He brushes his fingers through my hair and then across my face, while studying me intently. The weight of his stare is too much to bear, but I can't seem to look away. It's like a magnetic force is holding my gaze on his. When he kisses me, for the first time in my life, it actually makes me feel dizzy, but not in a bad way. For the first time ever, there are no disturbing or disgusting memories floating through my mind. I involuntarily gasp at the shock of this, which causes Eli to snap back quickly.

He quickly apologizes and all I can manage to do is shake my head. I need a moment to get my head together, so I place my hand on his chest to try to steady myself.

Eventually, I manage to get out two words, "Not you..."

His brow furrows in confusion, "I don't understand, baby. Did I go too far?"

I shake my head and take a deep breath. I've steadied myself a bit better, so I can vocalize my thoughts more, "There were no pictures..."

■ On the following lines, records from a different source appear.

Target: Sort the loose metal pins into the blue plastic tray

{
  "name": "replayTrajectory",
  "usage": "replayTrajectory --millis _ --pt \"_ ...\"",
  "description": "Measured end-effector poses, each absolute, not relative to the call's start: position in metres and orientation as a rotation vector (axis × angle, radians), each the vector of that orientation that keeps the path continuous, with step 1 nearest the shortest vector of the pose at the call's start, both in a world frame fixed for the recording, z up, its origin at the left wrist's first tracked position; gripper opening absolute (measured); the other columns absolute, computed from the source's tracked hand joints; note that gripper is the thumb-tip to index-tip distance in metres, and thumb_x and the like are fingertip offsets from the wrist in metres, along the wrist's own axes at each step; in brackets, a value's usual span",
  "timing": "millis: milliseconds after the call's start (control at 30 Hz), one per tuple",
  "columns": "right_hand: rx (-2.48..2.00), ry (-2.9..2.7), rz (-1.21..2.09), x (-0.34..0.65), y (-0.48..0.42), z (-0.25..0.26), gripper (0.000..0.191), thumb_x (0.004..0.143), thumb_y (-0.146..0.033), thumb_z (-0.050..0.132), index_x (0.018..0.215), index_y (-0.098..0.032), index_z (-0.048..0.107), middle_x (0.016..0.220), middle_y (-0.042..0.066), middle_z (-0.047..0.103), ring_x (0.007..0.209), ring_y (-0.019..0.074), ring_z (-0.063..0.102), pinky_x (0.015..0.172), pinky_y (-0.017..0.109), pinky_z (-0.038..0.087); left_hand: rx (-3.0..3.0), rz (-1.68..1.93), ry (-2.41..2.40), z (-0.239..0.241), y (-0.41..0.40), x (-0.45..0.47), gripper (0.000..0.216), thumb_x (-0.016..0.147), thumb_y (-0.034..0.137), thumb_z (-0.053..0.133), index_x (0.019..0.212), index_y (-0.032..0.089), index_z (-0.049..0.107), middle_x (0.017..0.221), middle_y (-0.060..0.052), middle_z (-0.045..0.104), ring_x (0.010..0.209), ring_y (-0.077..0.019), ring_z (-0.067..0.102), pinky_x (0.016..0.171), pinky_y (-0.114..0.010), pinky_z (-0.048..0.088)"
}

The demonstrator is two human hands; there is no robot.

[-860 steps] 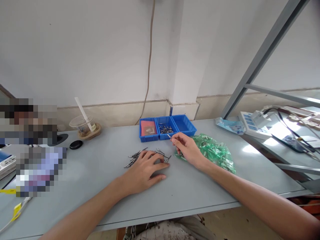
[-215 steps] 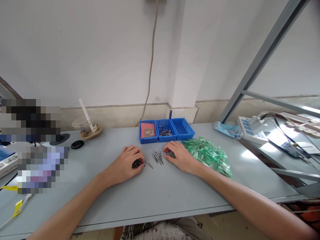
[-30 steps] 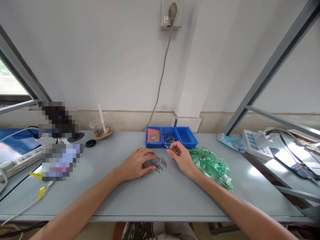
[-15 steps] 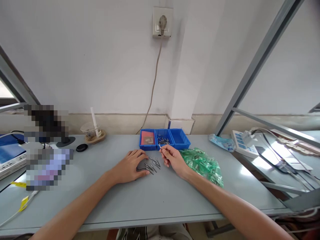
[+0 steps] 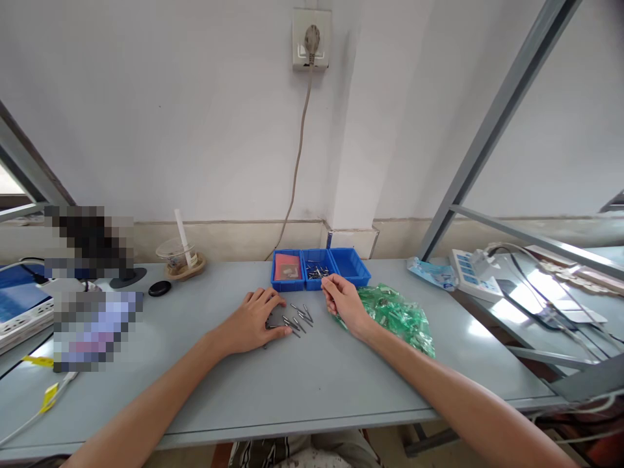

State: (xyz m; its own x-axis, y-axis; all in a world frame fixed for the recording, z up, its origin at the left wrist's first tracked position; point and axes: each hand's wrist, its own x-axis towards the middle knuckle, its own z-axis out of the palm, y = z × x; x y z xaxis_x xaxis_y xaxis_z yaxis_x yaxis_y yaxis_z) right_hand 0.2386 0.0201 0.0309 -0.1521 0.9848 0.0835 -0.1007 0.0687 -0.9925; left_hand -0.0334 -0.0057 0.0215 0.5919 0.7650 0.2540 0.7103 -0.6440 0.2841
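My left hand [image 5: 253,322] rests on the table with its fingers apart and curved. Several thin metal pins [image 5: 298,320] lie loose beside its thumb and partly under its palm. My right hand [image 5: 346,302] is closed in a pinch just in front of the blue bin's middle compartment [image 5: 318,260]. A metal pin is between its fingertips, mostly hidden by them. More short metal pins lie in that compartment. The left compartment [image 5: 287,286] holds a reddish packet [image 5: 287,266]. The right compartment [image 5: 350,263] shows its bare blue bottom.
A green plastic bag [image 5: 400,318] of small parts lies right of my right hand, close to the forearm. Behind it are a light-blue packet [image 5: 431,274] and a power strip [image 5: 472,279]. A black round object [image 5: 159,288] and a cup [image 5: 176,253] stand at left.
My right hand has shifted slightly right, and the pin at its fingertips shows less than before. My left hand stays by the loose pins.
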Motion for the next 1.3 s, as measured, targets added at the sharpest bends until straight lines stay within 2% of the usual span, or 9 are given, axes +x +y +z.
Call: replayTrajectory --millis 133,200,267,333,400,467,600,967,1300 --pt "-0.996 -1.342 1.241 0.243 0.022 0.036 0.044 0.091 -0.066 0.065 0.109 -0.025 0.065 0.078 -0.004 0.059 0.050 0.0095 0.045 0.044 0.023 0.035 2.664 0.555 1.236 0.018 -0.005 -0.036 0.054 0.098 0.070 0.058 0.129 0.025 0.062 0.130 -0.009 0.059 0.115 -0.0314 0.056 0.103 -0.048 0.043" --pt "-1.031 -1.498 1.105 0.243 0.020 0.035 0.039 0.095 -0.061 0.064 0.111 -0.026 0.066 0.078 -0.002 0.060 0.057 0.0128 0.050 0.050 0.025 0.039 2.667 0.577 1.217 0.017 -0.004 -0.038 0.055 0.098 0.071 0.058 0.128 0.025 0.062 0.129 -0.010 0.059 0.114 -0.0311 0.056 0.102 -0.048 0.044" --pt "-1.066 -1.764 0.880 0.243 0.016 0.031 0.028 0.097 -0.052 0.066 0.105 -0.025 0.069 0.081 0.000 0.062 0.070 0.0171 0.056 0.062 0.030 0.046 2.662 0.590 1.223 0.017 -0.003 -0.042 0.056 0.097 0.071 0.059 0.128 0.025 0.063 0.130 -0.010 0.059 0.114 -0.0310 0.056 0.102 -0.047 0.045" --pt "-1.063 -2.068 0.630 0.242 0.012 0.027 0.020 0.097 -0.042 0.070 0.108 -0.026 0.071 0.094 0.003 0.066 0.090 0.0222 0.061 0.080 0.036 0.049 2.653 0.605 1.261 0.017 -0.002 -0.046 0.057 0.097 0.072 0.059 0.129 0.025 0.063 0.135 -0.011 0.057 0.117 -0.0319 0.055 0.102 -0.047 0.045" --pt "-1.062 -2.284 0.470 0.242 0.009 0.022 0.021 0.098 -0.037 0.070 0.118 -0.027 0.070 0.108 0.006 0.066 0.103 0.0255 0.060 0.094 0.042 0.047 2.649 0.621 1.307 0.017 0.000 -0.051 0.059 0.097 0.072 0.058 0.133 0.026 0.062 0.141 -0.012 0.054 0.122 -0.0335 0.053 0.103 -0.048 0.045" --pt "-1.080 -2.399 0.409 0.243 0.008 0.019 0.019 0.101 -0.033 0.067 0.119 -0.027 0.070 0.112 0.007 0.066 0.107 0.0266 0.060 0.099 0.044 0.045 2.652 0.609 1.334 0.018 0.002 -0.056 0.061 0.097 0.073 0.057 0.137 0.026 0.059 0.145 -0.012 0.053 0.126 -0.0345 0.051 0.105 -0.049 0.043" --pt "-1.083 -2.452 0.376 0.247 0.011 0.015 0.014 0.106 -0.030 0.061 0.114 -0.025 0.071 0.109 0.006 0.067 0.107 0.0259 0.060 0.098 0.043 0.045 2.663 0.519 1.333 0.018 0.005 -0.063 0.060 0.099 0.072 0.054 0.137 0.026 0.059 0.137 -0.010 0.060 0.120 -0.0318 0.056 0.103 -0.046 0.043" --pt "-1.124 -2.384 0.386 0.253 0.018 0.008 0.011 0.105 -0.022 0.058 0.099 -0.024 0.067 0.102 0.004 0.068 0.098 0.0241 0.059 0.091 0.040 0.043 2.624 0.550 1.291 0.020 0.010 -0.064 0.038 0.110 0.056 0.044 0.107 0.023 0.063 0.108 -0.005 0.065 0.096 -0.0247 0.060 0.087 -0.038 0.046" --pt "-1.164 -2.259 0.459 0.251 0.014 0.008 0.018 0.107 -0.019 0.046 0.110 -0.024 0.062 0.108 0.007 0.066 0.104 0.0253 0.061 0.095 0.043 0.045 2.549 0.608 1.199 0.018 0.014 -0.059 0.030 0.112 0.045 0.042 0.106 0.023 0.063 0.105 -0.004 0.066 0.095 -0.0225 0.061 0.088 -0.036 0.048"
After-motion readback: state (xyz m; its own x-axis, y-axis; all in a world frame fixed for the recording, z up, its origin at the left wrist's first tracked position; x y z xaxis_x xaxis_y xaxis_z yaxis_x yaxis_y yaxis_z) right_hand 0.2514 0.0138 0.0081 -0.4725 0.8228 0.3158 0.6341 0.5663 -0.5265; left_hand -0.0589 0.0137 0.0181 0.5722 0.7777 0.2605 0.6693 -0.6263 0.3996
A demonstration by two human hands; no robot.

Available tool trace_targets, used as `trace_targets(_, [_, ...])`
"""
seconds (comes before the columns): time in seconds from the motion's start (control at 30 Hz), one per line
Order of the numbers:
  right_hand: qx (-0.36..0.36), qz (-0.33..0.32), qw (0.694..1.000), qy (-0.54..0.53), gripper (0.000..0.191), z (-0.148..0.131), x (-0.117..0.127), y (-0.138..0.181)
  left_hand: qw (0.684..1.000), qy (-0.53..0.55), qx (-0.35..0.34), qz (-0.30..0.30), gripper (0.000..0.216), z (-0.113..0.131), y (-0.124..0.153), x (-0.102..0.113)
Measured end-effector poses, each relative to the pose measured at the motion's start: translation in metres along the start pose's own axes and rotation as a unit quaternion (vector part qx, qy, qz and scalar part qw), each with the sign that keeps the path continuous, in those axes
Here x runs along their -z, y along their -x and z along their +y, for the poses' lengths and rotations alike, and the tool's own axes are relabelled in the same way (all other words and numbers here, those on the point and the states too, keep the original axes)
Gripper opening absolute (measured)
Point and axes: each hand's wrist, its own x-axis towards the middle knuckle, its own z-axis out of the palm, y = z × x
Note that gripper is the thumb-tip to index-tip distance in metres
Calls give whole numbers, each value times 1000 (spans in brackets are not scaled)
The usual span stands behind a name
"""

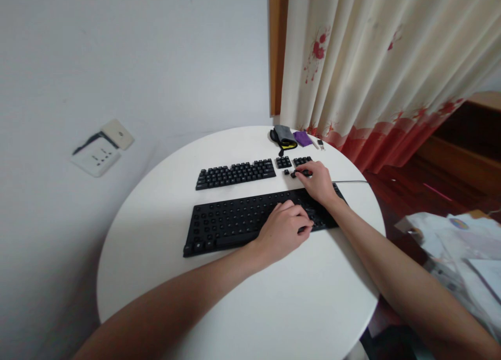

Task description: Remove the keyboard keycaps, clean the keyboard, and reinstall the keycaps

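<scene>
A black keyboard lies across the round table, most of its keys stripped to bare switches. My left hand rests over its right half, fingers curled in. A dark patch shows between the thumb and fingers, but I cannot make out what it is. Beyond the keyboard, my right hand pinches at a black keycap with thumb and forefinger. Something dark with a bit of red shows under that palm. A loose keycap lies just left of it. Removed keycaps stand in rows behind the keyboard, with smaller groups to their right.
At the table's back edge lie a grey and black pouch, a purple cloth and a small plug-like piece. A thin cable runs off to the right. White plastic bags sit beside the table.
</scene>
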Motion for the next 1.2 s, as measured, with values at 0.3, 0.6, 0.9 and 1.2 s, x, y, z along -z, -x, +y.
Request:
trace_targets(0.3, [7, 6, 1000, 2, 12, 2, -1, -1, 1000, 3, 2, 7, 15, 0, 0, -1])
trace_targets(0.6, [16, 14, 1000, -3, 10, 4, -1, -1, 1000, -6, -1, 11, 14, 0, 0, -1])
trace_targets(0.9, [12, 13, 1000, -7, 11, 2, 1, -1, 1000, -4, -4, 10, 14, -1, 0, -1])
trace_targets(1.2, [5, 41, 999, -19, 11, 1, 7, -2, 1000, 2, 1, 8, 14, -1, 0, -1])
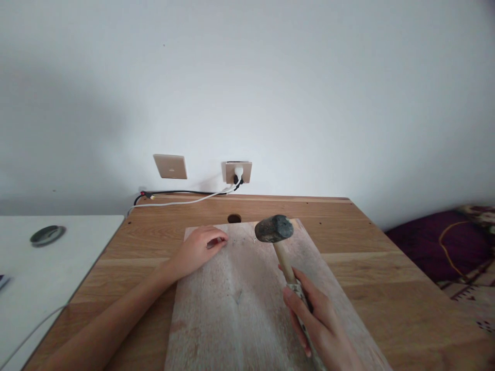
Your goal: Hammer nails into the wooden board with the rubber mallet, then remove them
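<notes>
My right hand (315,314) is wrapped round the handle of a rubber mallet (275,229). The mallet's dark, worn head is raised over a pale wooden board (247,330), its light wooden shaft slanting down into my grip. At the board's far left part rests my left hand (204,247), with thumb and fingers curled to a pinch near the surface. Whatever the pinch may hold is too small or hidden to make out. Small dark marks dot the board around these fingertips.
The board lies on a wooden table (367,263) with a round cable hole (234,219). Cables (181,202) run along its back edge to a wall socket (238,172). A white table (23,288) adjoins on the left, and dark purple fabric (436,245) lies to the right.
</notes>
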A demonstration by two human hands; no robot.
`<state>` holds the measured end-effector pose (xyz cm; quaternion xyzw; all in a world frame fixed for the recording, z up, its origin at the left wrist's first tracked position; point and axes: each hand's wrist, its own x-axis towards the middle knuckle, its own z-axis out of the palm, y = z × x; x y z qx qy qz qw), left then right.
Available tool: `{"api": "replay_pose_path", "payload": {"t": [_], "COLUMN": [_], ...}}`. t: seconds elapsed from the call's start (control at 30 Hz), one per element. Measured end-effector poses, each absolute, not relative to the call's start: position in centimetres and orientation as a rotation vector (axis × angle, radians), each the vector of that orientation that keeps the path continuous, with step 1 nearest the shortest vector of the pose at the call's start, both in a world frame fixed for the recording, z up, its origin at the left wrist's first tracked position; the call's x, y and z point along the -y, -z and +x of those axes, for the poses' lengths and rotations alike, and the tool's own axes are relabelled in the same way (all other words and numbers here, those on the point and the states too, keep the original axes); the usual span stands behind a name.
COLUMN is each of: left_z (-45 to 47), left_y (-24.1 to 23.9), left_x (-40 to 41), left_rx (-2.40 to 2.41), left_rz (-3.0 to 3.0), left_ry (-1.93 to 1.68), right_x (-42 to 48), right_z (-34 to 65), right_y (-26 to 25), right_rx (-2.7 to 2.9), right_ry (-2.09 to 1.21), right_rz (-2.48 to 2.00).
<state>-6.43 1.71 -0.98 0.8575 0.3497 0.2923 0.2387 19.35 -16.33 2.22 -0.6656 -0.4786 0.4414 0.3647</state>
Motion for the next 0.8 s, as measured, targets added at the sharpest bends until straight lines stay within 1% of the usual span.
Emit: {"api": "replay_pose_path", "payload": {"t": [0.2,0.43,0.8], "left_z": [-6.4,-6.1,-6.2], "left_y": [0.9,0.0,0.1], "left_x": [-1.9,-1.4,-1.5], "left_rx": [-0.967,-1.08,-1.111], "left_rz": [2.345,2.234,2.208], "left_ry": [-0.777,-0.723,-0.695], "right_x": [16.3,14.6,14.0], "right_z": [19.0,16.4,15.7], "right_y": [-1.8,-3.6,-2.8], "right_rx": [1.244,1.389,1.551], "right_ry": [-1.281,-1.403,-1.362], "right_rz": [-1.71,-1.682,-1.684]}}
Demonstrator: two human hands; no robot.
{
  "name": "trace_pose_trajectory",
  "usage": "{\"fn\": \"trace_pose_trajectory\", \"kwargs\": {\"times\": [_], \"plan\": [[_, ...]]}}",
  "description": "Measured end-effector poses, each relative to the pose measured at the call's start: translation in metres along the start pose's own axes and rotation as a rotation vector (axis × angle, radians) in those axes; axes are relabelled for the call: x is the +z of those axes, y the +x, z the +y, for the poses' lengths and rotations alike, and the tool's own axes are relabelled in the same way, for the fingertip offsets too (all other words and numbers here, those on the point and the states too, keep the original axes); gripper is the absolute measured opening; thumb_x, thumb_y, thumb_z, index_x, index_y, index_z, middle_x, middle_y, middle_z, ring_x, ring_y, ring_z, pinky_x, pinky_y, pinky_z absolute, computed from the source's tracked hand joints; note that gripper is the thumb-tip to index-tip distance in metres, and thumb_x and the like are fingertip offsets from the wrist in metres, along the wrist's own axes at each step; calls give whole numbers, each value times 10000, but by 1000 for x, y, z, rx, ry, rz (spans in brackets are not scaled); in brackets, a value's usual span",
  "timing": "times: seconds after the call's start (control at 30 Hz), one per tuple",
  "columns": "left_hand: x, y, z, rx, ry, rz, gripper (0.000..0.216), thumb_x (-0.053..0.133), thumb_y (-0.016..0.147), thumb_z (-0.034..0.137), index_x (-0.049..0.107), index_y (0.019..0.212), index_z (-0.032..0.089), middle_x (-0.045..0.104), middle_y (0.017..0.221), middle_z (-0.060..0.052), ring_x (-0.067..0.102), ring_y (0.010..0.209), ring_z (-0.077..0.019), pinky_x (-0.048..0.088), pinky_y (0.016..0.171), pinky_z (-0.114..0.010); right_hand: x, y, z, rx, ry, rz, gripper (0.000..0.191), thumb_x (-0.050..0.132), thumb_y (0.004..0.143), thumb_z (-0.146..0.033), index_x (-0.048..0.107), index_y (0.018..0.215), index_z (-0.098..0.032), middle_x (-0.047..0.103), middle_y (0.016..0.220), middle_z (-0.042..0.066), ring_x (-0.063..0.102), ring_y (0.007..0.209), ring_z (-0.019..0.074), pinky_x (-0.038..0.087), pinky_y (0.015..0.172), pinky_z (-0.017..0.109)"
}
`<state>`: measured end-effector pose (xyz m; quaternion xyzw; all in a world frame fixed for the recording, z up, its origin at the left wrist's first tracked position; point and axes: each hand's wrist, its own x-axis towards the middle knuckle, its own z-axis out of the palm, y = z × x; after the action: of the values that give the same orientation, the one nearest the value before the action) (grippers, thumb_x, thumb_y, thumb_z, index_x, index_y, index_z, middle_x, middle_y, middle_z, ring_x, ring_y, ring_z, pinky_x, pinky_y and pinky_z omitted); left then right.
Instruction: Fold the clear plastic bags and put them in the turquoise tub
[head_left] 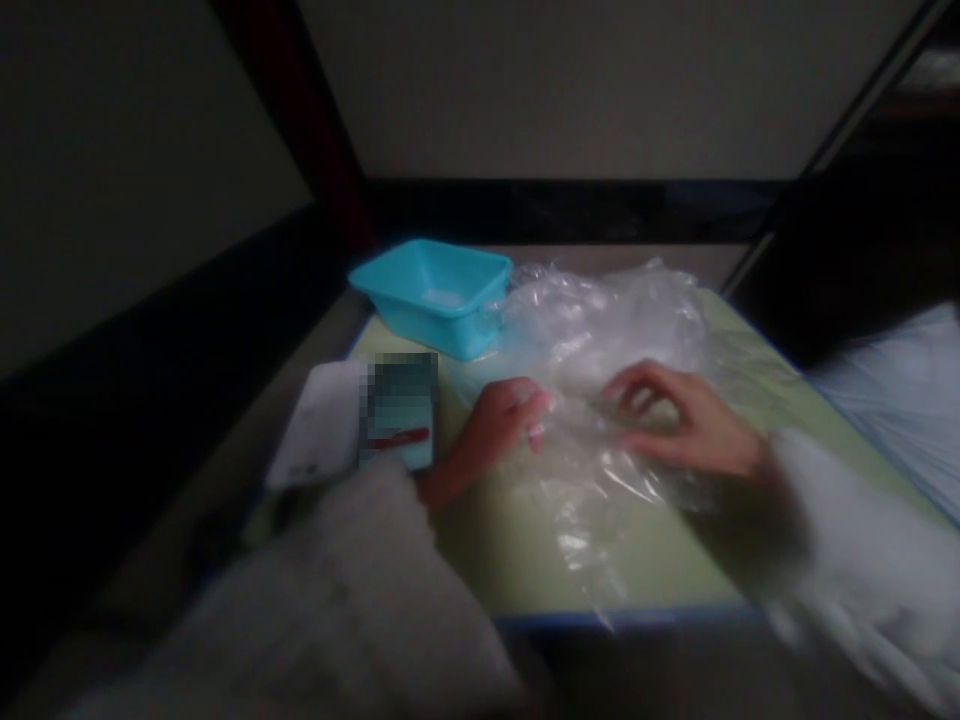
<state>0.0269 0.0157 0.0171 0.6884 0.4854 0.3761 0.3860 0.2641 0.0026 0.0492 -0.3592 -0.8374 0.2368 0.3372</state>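
Note:
Clear plastic bags (600,320) lie in a crumpled, shiny heap over the middle and back of the table. My left hand (499,425) is closed, its thumb and fingers pinching a part of this film. To its right, my right hand (686,425) holds its curved fingers and thumb apart at the near side of the heap. Whether those fingertips touch the film is blurred. A loose strip of the plastic hangs down toward the table's front edge between the two hands.
A turquoise plastic basin (465,335) stands at the back left, against the heap. Left of my left hand are a white box-like thing (315,425) and a partly blurred-out flat item (401,405) with a red mark. The pale yellow table (517,560) has a blue edge. White fabric shows at far right.

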Motion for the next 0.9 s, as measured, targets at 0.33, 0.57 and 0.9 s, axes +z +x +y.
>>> {"fn": "trace_pose_trajectory", "kwargs": {"times": [0.33,0.57,0.9], "plan": [[4,-2,2,-16,-33,-24,246,594,790,353,541,625,178,529,457,61,523,420,-102,371,434,-194,28,-1,-13,32,-11,-137,95,536,854,-249,528,781,-189,548,615,-30,501,516,100,384,482,213],[-3,1,-1,-43,-91,-96,168,680,730,297,595,694,157,565,431,59,435,353,-65,292,382,-165,22,3,-5,321,367,230,273,584,858,-425,492,714,-212,541,518,-42,496,427,100,357,383,203],[-4,0,2,-21,-103,-18,279,493,852,333,586,652,162,501,370,66,389,301,-62,288,373,-172,15,1,-9,528,843,-86,436,796,647,-272,572,1018,-231,653,742,-28,640,653,130,506,578,224]]}}
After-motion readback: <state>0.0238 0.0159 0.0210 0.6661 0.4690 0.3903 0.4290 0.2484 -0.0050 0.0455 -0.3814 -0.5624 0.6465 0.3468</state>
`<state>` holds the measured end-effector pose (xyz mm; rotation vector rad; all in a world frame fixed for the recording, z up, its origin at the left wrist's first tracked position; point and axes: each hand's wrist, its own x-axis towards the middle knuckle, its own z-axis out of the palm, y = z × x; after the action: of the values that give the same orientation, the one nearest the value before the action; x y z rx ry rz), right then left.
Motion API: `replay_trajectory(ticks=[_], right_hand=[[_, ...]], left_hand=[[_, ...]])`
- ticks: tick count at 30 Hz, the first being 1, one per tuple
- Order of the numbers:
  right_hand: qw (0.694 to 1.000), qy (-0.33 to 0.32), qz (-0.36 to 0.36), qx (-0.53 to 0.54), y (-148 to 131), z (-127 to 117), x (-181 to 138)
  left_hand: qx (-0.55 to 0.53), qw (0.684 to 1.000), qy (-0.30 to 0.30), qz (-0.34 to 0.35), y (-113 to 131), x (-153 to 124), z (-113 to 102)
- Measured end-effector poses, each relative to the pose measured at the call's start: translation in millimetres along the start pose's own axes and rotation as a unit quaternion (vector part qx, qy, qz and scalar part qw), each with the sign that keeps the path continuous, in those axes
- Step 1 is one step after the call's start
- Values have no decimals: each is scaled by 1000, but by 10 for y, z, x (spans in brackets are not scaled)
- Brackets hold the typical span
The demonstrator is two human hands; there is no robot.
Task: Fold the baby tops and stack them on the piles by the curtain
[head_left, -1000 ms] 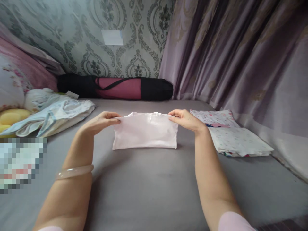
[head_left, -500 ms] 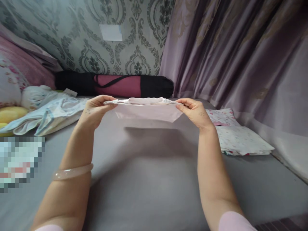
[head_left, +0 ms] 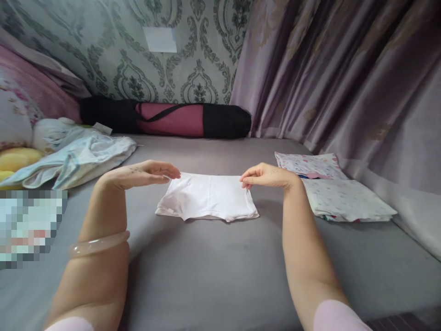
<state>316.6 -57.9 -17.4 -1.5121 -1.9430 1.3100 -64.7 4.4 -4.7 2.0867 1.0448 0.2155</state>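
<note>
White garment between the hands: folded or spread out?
Folded: the white garment lies roughly rectangular, layered edges showing at its near side.

Folded white garment, plain soft cloth, laid out on grey bed cover, near middle of view. Roughly trapezoid, wider along near side than far side. Runs fairly straight at far edge, wavy at near edge, dipping there in two blunt points. Shows stacked layers along near edge and at right near corner. Creased faintly down the middle, rumpled on left part, otherwise mostly smooth. Sits crosswise, long sides left to right.
</note>
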Motion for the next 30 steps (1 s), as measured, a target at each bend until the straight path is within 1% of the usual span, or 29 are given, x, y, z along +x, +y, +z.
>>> replay_trajectory(ticks=[2, 4, 6, 8, 9, 11, 13, 15, 18, 22, 24, 26, 29, 30], right_hand=[[999, 29, 2, -32, -26, 53, 78], [994, 71, -14, -82, -74, 185, 190], [981, 120, -46, -148, -135, 407, 325], [962, 158, -72, -209, -195, 691, 457], [956, 153, -82, -236, -222, 838, 515], [948, 112, -92, -283, -271, 1100, 611], [939, 82, -98, -321, -324, 1288, 690], [928, 81, -102, -350, -389, 1410, 777], [918, 103, -101, -369, -470, 1561, 942], [925, 105, -87, -354, -433, 1795, 1141], [931, 94, -81, -344, -392, 1855, 1186], [936, 73, -74, -337, -397, 1839, 1201], [942, 19, -44, -333, -522, 1745, 1222], [941, 10, -36, -336, -578, 1726, 1238]], left_hand=[[8, 1000, -23, 19, -30, 15, -2], [7, 999, -31, 17, -96, 55, 9], [9, 1000, -26, 1, -176, 107, 27], [15, 1000, -15, -13, -242, 153, 40], [20, 1000, -12, -18, -262, 168, 45], [30, 999, -10, -27, -266, 182, 49], [47, 998, -6, -39, -230, 177, 52], [65, 996, 3, -54, -184, 168, 56], [70, 995, 14, -70, -164, 161, 56], [44, 996, 21, -78, -218, 155, 33], [41, 995, 34, -89, -220, 137, 17], [42, 991, 55, -111, -185, 108, 5], [37, 983, 88, -154, -96, 63, -6], [33, 981, 97, -165, -69, 51, -7]])
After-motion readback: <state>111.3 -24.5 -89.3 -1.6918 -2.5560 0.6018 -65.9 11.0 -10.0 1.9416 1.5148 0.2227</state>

I'm doing nothing to lessen his confusion, so I try to explain better.

"No memories flashed in my mind just then.... That's what shocked me...."

He sounds shocked when he asks, "Do you have memories every time?"

He's not shocked for the same reasons as me, obviously.

I sheepishly nod my head. That's why I need to know what's happening beforehand. I need to steel my mind to try and fight the pictures and focus completely on the reality that's in front of me.

He lets out a deep sigh, "I'm so sorry, Dani. I didn't realize it was a constant fight like that..."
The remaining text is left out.